TASK PROMPT: Below are lines of data; restate word for word those running from the line containing "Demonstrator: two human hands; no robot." to the line containing "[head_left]", inclusive, and no others.

═══ SOURCE MATERIAL

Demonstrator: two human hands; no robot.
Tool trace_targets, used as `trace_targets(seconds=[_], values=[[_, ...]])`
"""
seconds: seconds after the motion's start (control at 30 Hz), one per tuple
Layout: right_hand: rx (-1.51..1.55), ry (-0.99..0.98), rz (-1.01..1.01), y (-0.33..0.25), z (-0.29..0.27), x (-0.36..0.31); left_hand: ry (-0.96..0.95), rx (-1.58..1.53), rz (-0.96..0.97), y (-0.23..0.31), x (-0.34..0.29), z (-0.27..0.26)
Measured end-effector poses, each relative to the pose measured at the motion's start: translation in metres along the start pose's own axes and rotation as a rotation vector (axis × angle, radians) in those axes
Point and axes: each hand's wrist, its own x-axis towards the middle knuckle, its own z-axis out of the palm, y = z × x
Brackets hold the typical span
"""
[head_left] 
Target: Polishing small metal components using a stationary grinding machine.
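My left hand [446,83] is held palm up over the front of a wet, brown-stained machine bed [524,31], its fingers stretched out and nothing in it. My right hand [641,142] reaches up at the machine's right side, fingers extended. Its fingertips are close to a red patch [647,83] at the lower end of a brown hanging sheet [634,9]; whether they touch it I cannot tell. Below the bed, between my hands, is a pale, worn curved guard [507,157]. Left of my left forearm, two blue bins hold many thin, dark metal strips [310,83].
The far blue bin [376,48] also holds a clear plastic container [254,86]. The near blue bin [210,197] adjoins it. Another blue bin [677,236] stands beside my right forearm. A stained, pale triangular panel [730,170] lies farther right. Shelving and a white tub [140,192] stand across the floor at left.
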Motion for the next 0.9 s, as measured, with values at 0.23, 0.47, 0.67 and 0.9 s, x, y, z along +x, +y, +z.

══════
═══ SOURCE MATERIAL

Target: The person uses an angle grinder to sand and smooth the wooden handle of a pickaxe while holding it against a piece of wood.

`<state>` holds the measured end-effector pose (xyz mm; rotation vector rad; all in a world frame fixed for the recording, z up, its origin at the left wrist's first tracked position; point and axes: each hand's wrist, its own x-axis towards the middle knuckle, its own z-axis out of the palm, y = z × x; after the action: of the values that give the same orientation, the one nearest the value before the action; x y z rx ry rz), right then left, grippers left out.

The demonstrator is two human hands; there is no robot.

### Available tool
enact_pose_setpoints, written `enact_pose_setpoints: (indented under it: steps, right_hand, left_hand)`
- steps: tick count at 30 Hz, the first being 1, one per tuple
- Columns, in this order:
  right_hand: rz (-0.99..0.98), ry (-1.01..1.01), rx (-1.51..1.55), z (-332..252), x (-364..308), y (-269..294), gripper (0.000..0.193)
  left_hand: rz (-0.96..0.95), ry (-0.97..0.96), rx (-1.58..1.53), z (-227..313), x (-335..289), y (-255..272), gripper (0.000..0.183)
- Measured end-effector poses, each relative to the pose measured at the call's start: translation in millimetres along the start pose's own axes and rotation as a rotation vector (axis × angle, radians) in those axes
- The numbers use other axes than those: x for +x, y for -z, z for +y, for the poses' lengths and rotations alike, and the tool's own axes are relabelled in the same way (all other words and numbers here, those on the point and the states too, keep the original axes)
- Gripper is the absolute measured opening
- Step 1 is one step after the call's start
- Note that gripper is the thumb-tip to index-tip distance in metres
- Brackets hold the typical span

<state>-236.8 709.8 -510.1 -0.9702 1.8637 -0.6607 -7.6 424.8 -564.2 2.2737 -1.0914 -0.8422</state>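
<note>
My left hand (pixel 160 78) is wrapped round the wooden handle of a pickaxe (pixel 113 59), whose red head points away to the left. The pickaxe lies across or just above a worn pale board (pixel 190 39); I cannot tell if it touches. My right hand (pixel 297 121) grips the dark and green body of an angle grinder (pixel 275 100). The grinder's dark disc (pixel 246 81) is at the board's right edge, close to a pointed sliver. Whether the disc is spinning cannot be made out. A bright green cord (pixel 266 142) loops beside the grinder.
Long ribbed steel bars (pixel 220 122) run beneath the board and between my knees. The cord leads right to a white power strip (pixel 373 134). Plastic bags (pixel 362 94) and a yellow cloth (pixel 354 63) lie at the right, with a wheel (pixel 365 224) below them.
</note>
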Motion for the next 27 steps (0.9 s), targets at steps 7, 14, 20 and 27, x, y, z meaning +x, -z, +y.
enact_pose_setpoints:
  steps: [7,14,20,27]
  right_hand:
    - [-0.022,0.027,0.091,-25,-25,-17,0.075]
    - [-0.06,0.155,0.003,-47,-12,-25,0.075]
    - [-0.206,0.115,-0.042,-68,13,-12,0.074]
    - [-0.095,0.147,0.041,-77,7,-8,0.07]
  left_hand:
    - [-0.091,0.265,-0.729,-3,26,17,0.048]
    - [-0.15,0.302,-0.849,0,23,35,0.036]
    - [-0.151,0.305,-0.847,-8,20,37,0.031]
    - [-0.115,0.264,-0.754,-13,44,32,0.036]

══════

RESPONSE TO THE EXERCISE:
Demonstrator: two human hands; no robot.
Tool trace_targets, used as `trace_targets(seconds=[_], values=[[_, ...]])`
"""
seconds: seconds after the motion's start (control at 30 Hz), one per tuple
Layout: right_hand: rx (-1.51..1.55), ry (-0.99..0.98), rz (-1.01..1.01), y (-0.33..0.25), z (-0.29..0.27), x (-0.36..0.31); left_hand: ry (-0.96..0.95), rx (-1.58..1.53), rz (-0.96..0.97), y (-0.23..0.31), x (-0.34..0.29), z (-0.27..0.26)
Measured end-effector poses, each relative to the pose measured at the motion's start: translation in metres along the start pose's own axes and rotation as a rotation vector (axis × angle, radians) in those axes
Point and axes: each hand's wrist, its own x-axis towards the middle knuckle, its own z-axis out of the palm, y = z × x
Brackets hold the typical span
"""
[head_left] 

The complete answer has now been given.